In addition to selling things to people and collecting data about its users (what they look at and
what they buy) to personalize product recommendations, Amazon has also made an effort to be a
platform for the technical and logistical parts of other retailers. Ultimately collecting data from
them as well, Amazon realizes a competitive advantage from having a comprehensive, up-to-theminute perspective on market trends and inventories. This volume of data is so vast and valuable
that warehouses packed with computers are constructed to store it, protect it, and make it readily
available to algorithms. Data centers, such as these, organize how commodities circulate (they run
business applications, store data about retail, manage fulfillment) but also - increasingly - they
hold the commodity itself - for example, the book. Digital book sales started the millennium very
slowly but by 2010 had overtaken hardcover sales.
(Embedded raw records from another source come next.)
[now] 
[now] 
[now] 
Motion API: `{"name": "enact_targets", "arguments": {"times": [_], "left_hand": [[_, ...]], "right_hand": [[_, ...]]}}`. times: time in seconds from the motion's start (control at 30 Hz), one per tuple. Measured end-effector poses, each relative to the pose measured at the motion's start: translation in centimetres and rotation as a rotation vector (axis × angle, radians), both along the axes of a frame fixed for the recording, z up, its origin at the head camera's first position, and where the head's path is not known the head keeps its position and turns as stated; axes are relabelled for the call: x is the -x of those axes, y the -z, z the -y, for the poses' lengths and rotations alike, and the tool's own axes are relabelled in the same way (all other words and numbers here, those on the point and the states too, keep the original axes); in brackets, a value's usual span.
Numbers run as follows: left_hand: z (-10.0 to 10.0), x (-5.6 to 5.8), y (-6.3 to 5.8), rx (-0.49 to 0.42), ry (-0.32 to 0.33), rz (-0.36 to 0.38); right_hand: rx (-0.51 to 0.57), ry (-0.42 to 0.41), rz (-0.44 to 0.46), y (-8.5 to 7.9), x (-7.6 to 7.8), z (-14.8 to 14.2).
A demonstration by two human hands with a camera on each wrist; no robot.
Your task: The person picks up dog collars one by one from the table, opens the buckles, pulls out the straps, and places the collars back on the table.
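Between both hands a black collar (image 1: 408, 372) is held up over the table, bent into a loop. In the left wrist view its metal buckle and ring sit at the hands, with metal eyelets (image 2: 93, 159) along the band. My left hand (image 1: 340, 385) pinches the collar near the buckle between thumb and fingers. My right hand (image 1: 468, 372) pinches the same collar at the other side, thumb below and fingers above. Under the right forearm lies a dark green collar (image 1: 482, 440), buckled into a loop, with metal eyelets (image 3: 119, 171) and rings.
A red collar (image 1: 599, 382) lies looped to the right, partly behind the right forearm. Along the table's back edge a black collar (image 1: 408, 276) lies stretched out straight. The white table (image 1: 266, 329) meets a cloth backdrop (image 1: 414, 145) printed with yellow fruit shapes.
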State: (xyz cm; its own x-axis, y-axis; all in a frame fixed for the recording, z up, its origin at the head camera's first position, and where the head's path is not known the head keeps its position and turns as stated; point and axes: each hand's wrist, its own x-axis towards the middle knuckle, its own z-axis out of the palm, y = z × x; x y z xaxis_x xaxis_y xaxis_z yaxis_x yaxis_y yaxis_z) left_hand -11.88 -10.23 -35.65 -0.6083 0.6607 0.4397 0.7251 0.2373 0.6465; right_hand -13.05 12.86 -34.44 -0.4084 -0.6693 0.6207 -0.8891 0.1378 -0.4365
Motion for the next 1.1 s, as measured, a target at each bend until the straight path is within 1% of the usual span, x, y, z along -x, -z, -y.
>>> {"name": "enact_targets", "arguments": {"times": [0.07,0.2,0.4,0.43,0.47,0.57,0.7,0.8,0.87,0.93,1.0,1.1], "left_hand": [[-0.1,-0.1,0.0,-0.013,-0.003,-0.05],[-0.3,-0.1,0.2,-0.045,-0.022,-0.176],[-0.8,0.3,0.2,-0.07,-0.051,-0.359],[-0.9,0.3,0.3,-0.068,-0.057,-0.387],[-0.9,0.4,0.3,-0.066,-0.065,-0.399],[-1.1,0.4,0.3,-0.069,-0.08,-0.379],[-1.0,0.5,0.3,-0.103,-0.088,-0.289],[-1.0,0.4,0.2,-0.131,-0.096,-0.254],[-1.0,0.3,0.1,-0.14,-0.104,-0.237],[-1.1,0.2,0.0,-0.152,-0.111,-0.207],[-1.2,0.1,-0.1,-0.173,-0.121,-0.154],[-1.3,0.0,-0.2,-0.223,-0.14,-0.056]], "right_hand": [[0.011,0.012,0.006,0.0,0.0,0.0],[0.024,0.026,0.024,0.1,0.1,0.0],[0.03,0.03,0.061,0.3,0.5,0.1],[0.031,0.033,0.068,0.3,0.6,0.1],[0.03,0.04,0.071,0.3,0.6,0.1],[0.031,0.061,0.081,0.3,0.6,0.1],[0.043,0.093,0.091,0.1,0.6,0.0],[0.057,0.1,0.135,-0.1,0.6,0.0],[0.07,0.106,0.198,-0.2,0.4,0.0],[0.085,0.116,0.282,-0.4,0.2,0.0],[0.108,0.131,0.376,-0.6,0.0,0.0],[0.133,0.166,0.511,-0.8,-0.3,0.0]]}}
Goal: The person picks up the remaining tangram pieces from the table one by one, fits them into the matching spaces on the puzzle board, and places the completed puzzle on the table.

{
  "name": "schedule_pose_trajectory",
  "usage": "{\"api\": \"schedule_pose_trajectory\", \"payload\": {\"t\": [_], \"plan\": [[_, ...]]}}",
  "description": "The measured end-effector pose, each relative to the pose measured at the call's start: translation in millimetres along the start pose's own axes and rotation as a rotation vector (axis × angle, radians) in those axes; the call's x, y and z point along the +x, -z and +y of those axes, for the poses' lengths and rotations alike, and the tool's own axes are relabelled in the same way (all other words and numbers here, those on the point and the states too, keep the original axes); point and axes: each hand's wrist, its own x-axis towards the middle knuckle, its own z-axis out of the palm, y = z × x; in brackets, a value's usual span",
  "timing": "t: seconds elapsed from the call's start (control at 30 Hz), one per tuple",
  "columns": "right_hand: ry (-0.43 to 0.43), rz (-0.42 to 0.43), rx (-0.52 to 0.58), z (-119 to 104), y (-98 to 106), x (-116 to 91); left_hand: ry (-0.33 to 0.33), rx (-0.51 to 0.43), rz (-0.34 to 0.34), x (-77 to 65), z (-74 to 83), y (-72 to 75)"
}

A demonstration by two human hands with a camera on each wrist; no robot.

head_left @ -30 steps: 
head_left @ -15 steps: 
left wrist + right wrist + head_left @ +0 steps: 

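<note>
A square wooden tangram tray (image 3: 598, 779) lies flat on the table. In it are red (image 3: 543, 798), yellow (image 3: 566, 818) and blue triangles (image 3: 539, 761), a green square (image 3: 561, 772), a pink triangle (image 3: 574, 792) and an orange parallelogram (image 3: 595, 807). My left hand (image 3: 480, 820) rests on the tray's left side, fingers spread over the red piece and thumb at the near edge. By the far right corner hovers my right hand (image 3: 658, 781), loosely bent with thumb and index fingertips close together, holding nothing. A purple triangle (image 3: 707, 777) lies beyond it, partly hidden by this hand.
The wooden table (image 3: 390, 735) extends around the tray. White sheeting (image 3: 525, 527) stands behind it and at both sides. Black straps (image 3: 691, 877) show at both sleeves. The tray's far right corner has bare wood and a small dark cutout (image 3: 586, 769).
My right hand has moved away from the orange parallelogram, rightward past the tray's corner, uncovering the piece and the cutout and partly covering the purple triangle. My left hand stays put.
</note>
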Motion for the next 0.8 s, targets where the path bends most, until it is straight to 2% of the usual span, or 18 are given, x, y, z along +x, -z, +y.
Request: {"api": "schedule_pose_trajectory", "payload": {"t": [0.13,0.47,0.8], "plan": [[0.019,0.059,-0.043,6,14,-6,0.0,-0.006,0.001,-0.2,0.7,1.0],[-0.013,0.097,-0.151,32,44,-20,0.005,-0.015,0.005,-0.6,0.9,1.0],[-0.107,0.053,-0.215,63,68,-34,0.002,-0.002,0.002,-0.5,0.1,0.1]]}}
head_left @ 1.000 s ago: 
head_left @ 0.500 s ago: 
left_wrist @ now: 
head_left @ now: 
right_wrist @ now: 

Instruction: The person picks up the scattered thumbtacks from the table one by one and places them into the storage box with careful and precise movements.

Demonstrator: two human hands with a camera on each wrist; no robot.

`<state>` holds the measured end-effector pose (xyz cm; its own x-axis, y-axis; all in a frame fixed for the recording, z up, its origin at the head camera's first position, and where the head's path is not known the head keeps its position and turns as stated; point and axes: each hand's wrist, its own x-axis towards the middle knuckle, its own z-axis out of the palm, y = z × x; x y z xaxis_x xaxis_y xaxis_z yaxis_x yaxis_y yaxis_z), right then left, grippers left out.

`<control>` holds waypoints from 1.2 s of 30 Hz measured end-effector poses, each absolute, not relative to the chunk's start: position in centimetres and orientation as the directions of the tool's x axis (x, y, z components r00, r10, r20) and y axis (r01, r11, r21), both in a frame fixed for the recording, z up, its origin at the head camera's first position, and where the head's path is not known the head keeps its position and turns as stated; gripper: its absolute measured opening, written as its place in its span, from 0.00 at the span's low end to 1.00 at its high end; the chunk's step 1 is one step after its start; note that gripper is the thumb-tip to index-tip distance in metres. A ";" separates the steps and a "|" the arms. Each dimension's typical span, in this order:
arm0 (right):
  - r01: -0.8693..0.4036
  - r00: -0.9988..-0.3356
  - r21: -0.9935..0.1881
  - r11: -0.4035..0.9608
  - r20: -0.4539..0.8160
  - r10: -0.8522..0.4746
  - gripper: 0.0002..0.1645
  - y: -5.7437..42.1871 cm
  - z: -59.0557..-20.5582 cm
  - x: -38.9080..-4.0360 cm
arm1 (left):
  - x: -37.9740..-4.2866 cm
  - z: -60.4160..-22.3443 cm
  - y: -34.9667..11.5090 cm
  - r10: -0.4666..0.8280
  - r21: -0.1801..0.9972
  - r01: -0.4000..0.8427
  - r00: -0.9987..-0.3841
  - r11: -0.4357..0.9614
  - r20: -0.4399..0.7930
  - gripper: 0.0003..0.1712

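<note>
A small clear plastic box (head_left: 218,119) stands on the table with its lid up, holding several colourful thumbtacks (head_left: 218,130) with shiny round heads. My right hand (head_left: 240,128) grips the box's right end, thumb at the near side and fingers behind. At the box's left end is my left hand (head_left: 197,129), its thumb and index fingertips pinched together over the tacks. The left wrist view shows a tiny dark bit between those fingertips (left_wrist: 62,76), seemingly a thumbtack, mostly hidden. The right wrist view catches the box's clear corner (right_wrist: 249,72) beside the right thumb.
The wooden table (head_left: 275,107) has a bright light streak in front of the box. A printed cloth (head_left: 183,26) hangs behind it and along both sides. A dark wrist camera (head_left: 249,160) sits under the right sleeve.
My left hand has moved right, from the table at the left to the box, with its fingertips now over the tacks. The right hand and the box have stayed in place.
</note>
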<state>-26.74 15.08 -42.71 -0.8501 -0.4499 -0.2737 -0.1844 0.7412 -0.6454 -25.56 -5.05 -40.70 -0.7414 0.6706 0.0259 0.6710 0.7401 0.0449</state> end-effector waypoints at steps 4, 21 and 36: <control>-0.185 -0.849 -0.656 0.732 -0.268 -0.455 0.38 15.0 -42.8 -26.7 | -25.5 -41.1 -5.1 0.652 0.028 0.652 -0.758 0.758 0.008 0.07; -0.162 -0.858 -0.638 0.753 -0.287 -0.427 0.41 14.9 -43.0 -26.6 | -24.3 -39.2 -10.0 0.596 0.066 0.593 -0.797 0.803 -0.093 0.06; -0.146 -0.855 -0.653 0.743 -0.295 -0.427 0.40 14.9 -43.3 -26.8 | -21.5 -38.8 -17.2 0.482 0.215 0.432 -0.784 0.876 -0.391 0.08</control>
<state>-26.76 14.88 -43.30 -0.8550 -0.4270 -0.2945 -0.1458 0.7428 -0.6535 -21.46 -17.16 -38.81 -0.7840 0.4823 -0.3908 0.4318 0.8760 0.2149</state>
Amazon’s store of digital books (or Apple’s or Google’s, for that matter) is a distorted reflection of
the collection circulating within the file-sharing network, displaced from personal computers to
corporate data centers. Here are two regimes of digital property: the swarm and the cloud. For
swarms (a reference to swarm downloading where a single file can be downloaded in parallel
from multiple sources) property is held in common between peers -- however, property is
positioned out of reach, on the cloud, accessible only through an interface that has absorbed legal
and business requirements.

It's just half of the story, however, to associate the cloud with mammoth data centers; the other
half is to be found in our hands and laps. Thin computing, including tablets and e-readers, iPads
and Kindles, and mobile phones have co-evolved with data centers, offering powerful, lightweight
computing precisely because so much processing and storage has been externalized.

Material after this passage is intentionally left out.